WHAT IS NEEDED. Throughout the material below, count the lines that include the string "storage", then report only the resulting number.

ENTRIES PROVIDED.
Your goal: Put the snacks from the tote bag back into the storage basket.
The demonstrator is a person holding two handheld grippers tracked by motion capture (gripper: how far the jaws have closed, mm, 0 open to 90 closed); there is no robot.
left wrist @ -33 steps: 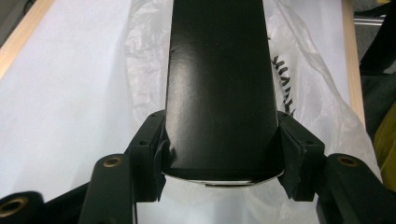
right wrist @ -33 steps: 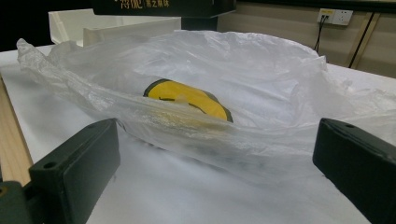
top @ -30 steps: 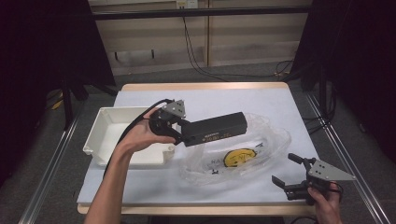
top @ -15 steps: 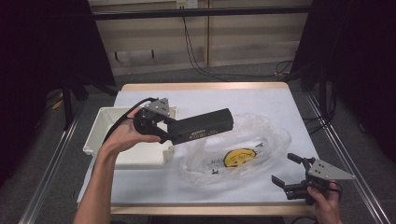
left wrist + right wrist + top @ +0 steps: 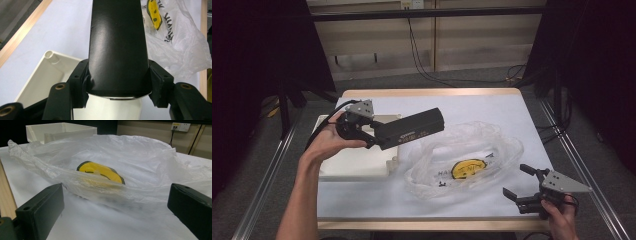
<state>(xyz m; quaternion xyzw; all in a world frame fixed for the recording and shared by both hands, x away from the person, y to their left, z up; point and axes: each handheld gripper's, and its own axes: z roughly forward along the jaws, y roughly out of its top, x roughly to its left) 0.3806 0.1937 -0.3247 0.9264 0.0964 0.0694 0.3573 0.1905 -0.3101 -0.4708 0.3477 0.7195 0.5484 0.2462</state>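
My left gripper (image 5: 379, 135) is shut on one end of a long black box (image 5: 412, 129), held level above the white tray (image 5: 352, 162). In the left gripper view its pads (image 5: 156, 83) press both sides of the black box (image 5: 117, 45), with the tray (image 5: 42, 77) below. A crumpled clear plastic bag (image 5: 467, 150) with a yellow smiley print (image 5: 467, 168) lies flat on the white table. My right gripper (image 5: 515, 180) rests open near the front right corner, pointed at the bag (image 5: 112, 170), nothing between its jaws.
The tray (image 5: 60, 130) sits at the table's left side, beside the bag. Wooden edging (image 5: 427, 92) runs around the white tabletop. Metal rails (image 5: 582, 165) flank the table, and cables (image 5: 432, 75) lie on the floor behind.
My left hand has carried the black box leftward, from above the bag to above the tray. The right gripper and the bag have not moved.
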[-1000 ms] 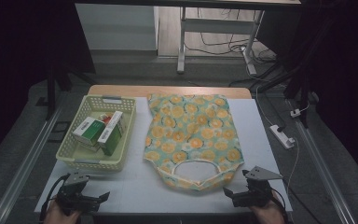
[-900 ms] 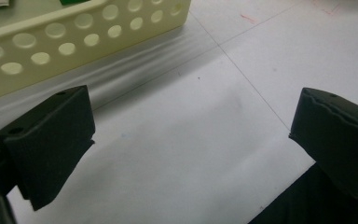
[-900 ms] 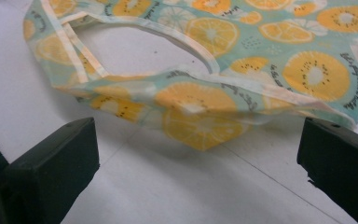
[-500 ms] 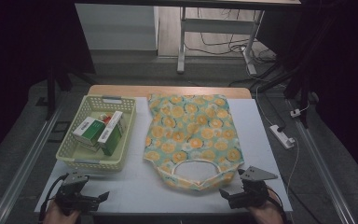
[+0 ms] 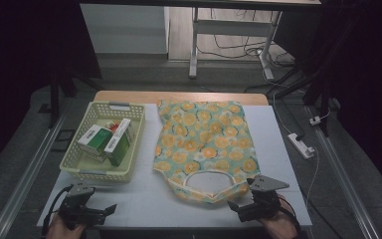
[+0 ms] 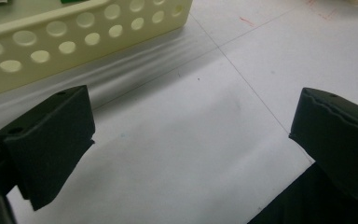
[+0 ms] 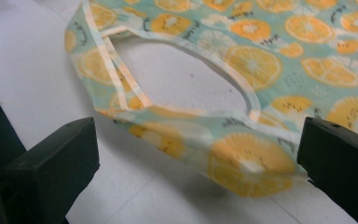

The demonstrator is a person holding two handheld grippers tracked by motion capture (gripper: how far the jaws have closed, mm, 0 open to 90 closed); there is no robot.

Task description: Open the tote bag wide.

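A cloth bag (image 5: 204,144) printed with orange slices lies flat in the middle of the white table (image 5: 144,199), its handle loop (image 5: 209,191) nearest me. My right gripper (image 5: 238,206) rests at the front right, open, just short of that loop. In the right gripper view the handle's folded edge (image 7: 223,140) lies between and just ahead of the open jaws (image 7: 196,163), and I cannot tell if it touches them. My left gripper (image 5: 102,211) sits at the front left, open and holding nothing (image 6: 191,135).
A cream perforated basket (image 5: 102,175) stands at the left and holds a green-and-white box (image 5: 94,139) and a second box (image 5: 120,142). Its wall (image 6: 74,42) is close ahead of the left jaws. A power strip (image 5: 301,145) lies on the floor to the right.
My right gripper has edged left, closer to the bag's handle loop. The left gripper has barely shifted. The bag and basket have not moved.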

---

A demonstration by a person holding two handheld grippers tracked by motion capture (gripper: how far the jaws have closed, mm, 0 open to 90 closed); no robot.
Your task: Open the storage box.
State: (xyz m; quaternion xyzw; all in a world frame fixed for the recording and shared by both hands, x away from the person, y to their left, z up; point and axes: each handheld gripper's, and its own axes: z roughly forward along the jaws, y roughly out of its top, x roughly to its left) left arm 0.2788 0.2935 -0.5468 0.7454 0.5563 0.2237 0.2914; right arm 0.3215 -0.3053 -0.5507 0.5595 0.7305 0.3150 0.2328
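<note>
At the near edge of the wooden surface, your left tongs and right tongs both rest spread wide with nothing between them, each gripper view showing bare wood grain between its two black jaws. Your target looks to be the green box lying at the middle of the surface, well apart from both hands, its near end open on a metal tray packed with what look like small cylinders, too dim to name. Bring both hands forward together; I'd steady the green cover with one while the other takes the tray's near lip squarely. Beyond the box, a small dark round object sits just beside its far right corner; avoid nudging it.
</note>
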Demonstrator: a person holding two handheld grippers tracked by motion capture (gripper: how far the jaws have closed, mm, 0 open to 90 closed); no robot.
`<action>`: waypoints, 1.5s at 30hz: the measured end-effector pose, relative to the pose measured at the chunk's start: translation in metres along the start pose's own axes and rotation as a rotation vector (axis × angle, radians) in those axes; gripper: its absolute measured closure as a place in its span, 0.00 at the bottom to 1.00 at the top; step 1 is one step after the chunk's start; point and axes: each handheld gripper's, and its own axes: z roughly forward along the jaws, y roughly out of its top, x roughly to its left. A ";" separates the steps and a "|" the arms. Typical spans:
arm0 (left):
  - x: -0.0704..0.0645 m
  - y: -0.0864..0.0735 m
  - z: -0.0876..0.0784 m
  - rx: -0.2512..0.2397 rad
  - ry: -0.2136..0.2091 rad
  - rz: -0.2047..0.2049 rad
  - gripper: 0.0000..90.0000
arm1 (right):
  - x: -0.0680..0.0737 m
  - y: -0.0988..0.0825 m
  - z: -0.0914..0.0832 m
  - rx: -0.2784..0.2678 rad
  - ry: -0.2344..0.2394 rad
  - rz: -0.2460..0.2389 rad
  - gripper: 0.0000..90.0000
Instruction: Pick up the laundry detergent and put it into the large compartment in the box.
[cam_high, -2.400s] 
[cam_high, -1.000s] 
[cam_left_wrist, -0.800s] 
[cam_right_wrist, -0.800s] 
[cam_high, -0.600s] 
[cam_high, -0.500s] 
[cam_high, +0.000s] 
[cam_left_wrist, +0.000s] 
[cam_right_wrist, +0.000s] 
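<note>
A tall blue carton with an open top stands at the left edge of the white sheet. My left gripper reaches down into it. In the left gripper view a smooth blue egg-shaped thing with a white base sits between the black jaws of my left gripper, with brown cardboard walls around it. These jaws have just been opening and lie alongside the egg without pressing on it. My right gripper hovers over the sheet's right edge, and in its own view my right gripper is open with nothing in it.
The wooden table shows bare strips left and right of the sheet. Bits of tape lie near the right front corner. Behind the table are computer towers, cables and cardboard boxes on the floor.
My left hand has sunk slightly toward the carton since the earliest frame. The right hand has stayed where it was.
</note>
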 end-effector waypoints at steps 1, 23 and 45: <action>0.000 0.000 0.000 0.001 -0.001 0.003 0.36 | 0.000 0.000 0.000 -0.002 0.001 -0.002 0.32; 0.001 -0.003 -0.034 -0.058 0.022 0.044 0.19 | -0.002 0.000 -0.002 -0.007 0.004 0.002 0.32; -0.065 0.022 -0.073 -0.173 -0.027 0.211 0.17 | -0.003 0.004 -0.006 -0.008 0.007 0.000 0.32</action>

ANSWER BELOW. 2